In the architecture department, it seems like students take the time to fully understand their material selection. They test their materials to make sure they respond to what they are looking for while still being interested in it. This dialogue between the artist and their medium allows them to negotiate the boundaries between the material and their ideas.
Forcing students to use specific materials like corrugated cardboard, plaster, or wood is a good learning experience to understand the behavior of such. Hundreds of models and prototypes are made with affordable materials for students to development their ideas. It is something I find in common with many departments where exploration is encouraged and the endless amount of idea production is reinforced. The process can very wasteful, even more so if the materials used are being converged with others that are hard to take apart if those were to be recycled.

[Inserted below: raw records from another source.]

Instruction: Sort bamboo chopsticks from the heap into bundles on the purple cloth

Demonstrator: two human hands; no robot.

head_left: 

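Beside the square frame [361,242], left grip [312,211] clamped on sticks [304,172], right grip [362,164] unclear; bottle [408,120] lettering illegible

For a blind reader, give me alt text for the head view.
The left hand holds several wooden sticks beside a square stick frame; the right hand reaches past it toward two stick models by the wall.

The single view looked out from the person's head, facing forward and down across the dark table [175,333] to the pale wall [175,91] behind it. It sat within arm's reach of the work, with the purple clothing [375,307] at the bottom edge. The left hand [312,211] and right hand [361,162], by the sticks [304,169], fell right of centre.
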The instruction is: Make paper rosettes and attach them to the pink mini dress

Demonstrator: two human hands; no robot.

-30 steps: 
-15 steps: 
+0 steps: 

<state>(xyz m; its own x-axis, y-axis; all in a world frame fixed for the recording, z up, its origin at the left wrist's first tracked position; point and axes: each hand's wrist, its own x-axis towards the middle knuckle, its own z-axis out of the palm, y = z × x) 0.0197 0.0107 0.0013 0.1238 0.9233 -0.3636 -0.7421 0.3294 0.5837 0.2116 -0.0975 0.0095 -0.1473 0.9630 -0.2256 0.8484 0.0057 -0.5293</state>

It doesn’t seen that much after thought has been given to the way ideas are being developed in relation to our material consumption and exploration. It’s hard to find a balance between making biodegradable resources, using little energy or not polluting in the process and designing an efficient product. Because more thought and awareness is being addressed to these concerns at RISD, it might affect the way we make and question the consequences composite materials can have to its environment.
It is good to hear that the department of industrial design is trying consolidate years of inefficient material production and packaging design since the industrial revolution to a more efficient and recyclable end product. Bringing to use more eco-friendly materials into our design might inspire other departments to act and react to these issues that are affecting the way we live and make.